An exact transcription of every record below is required, with the pictures left out.

[Stored entries]
######
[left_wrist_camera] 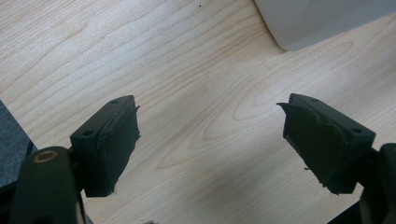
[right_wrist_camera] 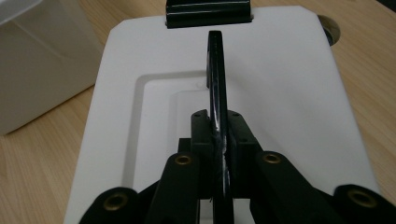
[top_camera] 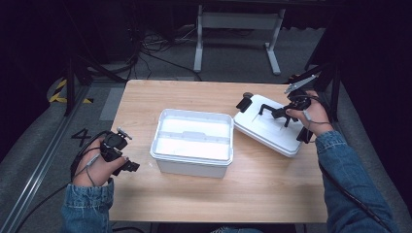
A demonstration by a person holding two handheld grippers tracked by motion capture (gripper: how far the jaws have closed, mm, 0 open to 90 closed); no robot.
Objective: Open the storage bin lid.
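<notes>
Right tool (top_camera: pixel 286 112) clamped on the black handle (right_wrist_camera: pixel 218 93) of the white lid (top_camera: pixel 265 132), lying flat on the worktop (top_camera: pixel 194 191) just right of the open white box (top_camera: pixel 193 141). Handle running straight along the jaws. Box left of the lid, likely its destination. Left tool (top_camera: pixel 127 162) released, near the box.

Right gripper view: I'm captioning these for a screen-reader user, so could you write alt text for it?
The right gripper is shut on the thin black handle of a white lid lying on the wooden table. The handle runs away from the camera toward a black latch at the lid's far edge, and a white box stands at the left.
</notes>
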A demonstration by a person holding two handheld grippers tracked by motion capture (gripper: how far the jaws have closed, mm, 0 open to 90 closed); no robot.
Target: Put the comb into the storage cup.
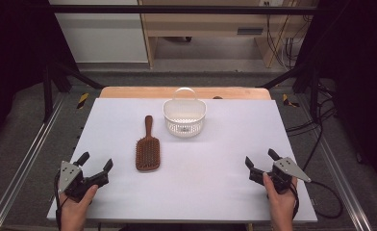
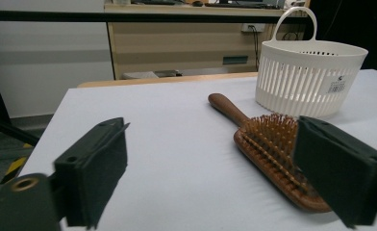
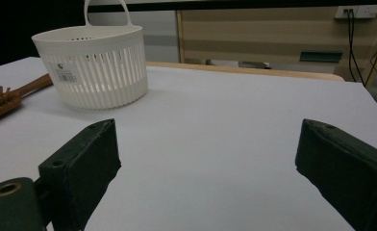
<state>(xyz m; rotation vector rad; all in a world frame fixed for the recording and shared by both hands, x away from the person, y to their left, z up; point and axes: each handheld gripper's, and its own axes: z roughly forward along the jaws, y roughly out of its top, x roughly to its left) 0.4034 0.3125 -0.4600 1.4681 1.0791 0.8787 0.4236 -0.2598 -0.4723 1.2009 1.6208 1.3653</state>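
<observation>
the wooden hairbrush (image 1: pixel 147 147) lies bristles-up at seven o'clock of the white basket (image 1: pixel 184 118). our left gripper (image 1: pixel 94 167) and right gripper (image 1: pixel 259 160) gape empty; we should take the handle squarely.

Hairbrush (image 1: pixel 147 148) left of basket (image 1: pixel 184 118)

Even, soft overhead light brightens the white rectangular tabletop (image 1: pixel 215 159) while the surroundings fall dark, shadows under the brown wooden paddle hairbrush (image 1: pixel 147 150) and white slotted plastic basket (image 1: pixel 184 118) stay faint, and in both gripper views the near black jaws blur softly.
</observation>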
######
■ **Answer to this task**:
[left_wrist_camera] 
[right_wrist_camera] 
[top_camera] 
A demonstration by a person holding two handheld grippers tracked by motion capture (gripper: how far the jaws have closed, mm, 0 open to 90 closed); no robot.
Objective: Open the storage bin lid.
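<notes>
Right tool (top_camera: pixel 286 112) clamped on the black handle (right_wrist_camera: pixel 218 93) of the white lid (top_camera: pixel 265 132), lying flat on the worktop (top_camera: pixel 194 191) just right of the open white box (top_camera: pixel 193 141). Handle running straight along the jaws. Box left of the lid, likely its destination. Left tool (top_camera: pixel 127 162) released, near the box.

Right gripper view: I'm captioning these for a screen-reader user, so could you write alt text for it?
The right gripper is shut on the thin black handle of a white lid lying on the wooden table. The handle runs away from the camera toward a black latch at the lid's far edge, and a white box stands at the left.
</notes>
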A demonstration by a person holding two handheld grippers tracked by motion capture (gripper: how far the jaws have closed, mm, 0 open to 90 closed); no robot.
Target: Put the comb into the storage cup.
<state>(xyz m; rotation vector rad; all in a world frame fixed for the recording and shared by both hands, x away from the person, y to their left, z up; point and axes: each handheld gripper's, and its own axes: z roughly forward along the jaws, y roughly out of its top, x roughly to its left) 0.4034 0.3125 -0.4600 1.4681 1.0791 0.8787 0.4236 -0.2598 -0.4723 1.2009 1.6208 1.3653</state>
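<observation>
the wooden hairbrush (image 1: pixel 147 147) lies bristles-up at seven o'clock of the white basket (image 1: pixel 184 118). our left gripper (image 1: pixel 94 167) and right gripper (image 1: pixel 259 160) gape empty; we should take the handle squarely.

Hairbrush (image 1: pixel 147 148) left of basket (image 1: pixel 184 118)

Even, soft overhead light brightens the white rectangular tabletop (image 1: pixel 215 159) while the surroundings fall dark, shadows under the brown wooden paddle hairbrush (image 1: pixel 147 150) and white slotted plastic basket (image 1: pixel 184 118) stay faint, and in both gripper views the near black jaws blur softly.
</observation>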

The response has been given in full.